About this exercise: If a line in the entries below includes "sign", show that line.

(Dataset excerpts)
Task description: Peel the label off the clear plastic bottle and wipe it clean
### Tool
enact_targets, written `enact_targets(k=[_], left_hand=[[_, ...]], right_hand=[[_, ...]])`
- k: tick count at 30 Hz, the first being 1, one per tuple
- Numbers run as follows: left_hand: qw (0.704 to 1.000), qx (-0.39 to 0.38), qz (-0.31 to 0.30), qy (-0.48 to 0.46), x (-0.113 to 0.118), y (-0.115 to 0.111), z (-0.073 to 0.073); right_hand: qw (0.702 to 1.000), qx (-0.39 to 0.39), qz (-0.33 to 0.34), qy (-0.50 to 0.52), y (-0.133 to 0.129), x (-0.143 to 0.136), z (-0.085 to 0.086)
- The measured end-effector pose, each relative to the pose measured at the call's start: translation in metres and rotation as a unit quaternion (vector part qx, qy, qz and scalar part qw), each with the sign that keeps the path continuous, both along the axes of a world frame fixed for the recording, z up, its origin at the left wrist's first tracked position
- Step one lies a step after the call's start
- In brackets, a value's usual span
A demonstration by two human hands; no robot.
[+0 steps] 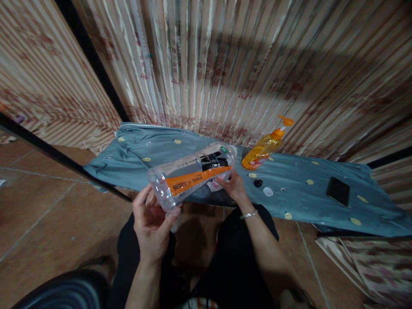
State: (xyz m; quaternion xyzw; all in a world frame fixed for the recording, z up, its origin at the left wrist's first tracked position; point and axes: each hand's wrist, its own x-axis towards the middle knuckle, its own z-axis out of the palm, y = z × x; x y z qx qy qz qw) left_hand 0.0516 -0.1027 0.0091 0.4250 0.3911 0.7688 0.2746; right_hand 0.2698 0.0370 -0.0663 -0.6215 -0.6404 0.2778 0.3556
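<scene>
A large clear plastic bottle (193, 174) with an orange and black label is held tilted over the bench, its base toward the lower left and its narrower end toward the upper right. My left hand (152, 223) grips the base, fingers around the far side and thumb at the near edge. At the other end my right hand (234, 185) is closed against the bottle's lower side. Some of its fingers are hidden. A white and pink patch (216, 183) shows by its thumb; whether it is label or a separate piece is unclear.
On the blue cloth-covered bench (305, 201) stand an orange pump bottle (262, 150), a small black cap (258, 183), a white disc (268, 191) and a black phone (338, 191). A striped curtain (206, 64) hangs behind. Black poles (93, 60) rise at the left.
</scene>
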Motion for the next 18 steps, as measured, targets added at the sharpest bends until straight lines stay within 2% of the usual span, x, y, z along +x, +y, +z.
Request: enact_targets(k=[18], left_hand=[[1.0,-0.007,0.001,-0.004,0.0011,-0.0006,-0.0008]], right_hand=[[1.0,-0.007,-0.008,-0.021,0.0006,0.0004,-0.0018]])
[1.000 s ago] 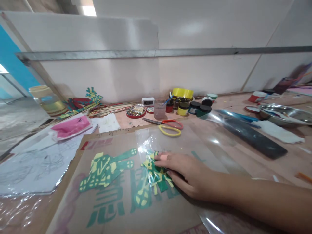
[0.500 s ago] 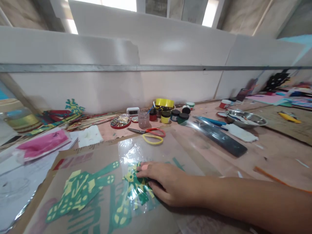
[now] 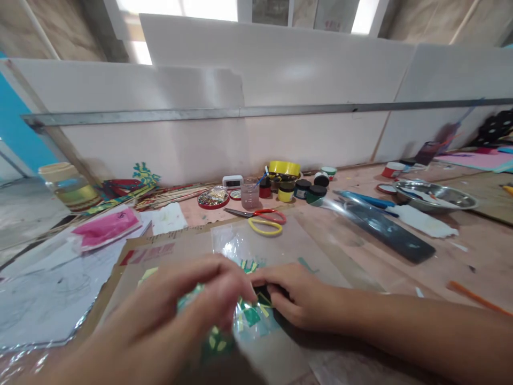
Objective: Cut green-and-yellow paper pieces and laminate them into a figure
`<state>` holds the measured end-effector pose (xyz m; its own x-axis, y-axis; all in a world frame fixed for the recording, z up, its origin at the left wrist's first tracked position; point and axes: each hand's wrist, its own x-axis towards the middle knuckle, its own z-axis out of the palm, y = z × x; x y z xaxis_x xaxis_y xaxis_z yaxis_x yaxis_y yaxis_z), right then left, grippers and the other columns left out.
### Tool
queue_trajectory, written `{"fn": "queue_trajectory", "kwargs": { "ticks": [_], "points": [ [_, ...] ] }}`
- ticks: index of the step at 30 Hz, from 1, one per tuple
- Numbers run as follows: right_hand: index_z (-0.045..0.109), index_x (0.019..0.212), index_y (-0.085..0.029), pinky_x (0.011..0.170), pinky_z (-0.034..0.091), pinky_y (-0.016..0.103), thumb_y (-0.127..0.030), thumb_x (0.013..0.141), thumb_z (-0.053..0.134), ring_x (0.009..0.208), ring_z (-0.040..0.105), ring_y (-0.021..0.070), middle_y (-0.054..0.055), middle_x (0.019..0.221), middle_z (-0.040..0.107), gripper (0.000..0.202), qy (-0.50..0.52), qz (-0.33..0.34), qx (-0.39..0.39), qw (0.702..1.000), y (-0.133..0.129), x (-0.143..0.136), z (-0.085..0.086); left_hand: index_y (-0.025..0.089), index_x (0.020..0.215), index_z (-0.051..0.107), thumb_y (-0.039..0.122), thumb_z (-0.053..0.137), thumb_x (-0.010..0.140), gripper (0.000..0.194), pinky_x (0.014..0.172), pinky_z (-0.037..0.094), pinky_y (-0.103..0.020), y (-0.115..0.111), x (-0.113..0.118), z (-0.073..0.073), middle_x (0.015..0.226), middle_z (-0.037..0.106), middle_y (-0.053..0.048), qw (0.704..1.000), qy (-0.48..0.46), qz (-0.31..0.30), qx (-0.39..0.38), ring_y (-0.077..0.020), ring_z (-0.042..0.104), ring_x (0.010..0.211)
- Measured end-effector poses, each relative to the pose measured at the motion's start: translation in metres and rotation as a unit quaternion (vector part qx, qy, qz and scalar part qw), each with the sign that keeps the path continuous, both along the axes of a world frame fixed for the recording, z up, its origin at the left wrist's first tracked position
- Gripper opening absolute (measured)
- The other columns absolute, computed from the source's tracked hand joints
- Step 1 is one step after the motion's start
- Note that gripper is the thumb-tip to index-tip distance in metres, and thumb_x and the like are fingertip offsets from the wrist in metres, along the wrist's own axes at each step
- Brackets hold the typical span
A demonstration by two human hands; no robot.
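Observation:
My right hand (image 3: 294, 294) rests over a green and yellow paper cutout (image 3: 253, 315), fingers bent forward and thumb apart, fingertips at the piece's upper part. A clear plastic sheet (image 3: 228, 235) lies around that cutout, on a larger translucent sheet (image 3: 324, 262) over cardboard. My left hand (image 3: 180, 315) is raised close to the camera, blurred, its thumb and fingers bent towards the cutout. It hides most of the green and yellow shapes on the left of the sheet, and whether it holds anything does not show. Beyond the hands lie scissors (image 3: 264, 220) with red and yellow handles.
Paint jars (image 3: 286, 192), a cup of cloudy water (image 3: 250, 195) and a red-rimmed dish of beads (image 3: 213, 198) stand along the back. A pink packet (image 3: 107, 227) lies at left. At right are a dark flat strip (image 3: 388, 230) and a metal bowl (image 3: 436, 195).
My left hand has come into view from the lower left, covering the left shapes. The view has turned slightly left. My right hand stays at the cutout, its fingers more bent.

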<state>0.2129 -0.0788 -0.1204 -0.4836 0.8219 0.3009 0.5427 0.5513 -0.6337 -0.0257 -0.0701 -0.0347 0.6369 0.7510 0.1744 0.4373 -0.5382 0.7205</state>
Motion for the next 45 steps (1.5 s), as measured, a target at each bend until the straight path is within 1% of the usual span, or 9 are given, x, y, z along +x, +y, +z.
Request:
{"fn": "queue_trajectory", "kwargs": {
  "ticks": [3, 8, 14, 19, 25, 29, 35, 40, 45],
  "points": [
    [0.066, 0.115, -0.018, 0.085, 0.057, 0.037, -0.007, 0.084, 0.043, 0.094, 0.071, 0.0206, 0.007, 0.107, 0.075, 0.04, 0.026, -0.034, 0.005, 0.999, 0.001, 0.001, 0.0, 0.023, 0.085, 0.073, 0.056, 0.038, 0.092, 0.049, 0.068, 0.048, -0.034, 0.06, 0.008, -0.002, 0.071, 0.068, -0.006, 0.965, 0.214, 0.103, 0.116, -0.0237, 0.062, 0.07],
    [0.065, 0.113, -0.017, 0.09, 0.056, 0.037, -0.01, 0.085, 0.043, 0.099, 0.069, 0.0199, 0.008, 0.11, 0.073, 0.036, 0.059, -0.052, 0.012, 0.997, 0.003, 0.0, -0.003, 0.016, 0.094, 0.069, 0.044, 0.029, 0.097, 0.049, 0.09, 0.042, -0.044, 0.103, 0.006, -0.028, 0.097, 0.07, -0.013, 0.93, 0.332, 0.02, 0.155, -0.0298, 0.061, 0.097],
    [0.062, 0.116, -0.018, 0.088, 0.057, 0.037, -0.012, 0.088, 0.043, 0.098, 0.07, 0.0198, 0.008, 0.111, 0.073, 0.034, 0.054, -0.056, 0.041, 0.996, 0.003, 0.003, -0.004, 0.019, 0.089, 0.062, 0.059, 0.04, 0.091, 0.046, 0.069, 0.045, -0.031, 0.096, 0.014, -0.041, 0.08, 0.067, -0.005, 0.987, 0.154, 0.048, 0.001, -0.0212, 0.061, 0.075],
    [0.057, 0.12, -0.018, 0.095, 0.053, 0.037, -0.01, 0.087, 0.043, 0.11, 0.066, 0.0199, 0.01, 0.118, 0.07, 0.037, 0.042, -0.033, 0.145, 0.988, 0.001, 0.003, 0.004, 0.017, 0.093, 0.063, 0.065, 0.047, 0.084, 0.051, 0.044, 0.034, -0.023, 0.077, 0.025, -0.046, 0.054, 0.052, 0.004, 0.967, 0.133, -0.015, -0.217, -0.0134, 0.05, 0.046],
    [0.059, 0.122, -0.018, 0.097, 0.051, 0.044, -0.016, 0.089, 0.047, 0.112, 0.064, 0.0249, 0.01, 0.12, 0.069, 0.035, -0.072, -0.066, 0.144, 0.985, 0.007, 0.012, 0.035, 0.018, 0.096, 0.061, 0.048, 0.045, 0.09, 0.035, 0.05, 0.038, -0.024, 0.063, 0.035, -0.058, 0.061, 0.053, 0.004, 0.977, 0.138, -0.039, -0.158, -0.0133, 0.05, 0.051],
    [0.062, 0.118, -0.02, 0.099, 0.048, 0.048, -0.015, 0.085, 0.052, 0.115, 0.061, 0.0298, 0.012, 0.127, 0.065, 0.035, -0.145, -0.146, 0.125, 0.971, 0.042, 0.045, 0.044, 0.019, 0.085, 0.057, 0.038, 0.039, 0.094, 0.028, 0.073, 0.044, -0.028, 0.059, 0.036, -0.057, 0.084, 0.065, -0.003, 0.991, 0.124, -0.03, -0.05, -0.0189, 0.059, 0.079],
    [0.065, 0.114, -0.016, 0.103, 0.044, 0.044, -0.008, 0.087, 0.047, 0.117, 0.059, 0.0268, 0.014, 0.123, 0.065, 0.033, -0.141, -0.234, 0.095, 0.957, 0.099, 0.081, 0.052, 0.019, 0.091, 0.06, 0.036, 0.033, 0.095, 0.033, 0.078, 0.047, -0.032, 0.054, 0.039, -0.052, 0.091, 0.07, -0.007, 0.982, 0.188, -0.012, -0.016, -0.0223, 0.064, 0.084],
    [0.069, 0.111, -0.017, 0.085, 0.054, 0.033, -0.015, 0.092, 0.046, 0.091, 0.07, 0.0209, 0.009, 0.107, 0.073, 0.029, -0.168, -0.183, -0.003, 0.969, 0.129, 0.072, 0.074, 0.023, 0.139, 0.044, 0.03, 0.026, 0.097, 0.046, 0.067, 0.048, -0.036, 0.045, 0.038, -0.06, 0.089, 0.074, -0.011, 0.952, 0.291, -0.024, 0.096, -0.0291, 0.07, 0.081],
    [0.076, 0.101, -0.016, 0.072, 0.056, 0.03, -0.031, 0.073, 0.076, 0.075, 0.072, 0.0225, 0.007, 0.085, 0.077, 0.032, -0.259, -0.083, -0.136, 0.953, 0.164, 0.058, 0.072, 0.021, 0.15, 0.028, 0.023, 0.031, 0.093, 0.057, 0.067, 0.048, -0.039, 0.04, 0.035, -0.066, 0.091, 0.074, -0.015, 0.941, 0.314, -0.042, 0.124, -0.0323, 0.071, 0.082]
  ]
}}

Expected answer:
- The measured end-effector pose, each relative to the pose measured at the call's start: translation in metres and rotation as a unit quaternion (vector part qx, qy, qz and scalar part qw), each with the sign that keeps the path continuous, both along the axes of a world frame fixed for the recording, z up, its origin at the left wrist's first tracked position
- Measured end-effector poses, each relative to the pose measured at the motion's start: translation in metres and rotation as a unit quaternion (vector part qx, qy, qz and scalar part qw), each with the sign that keeps the path continuous, both along the axes of a world frame fixed for the recording, z up, its origin at the left wrist's first tracked position

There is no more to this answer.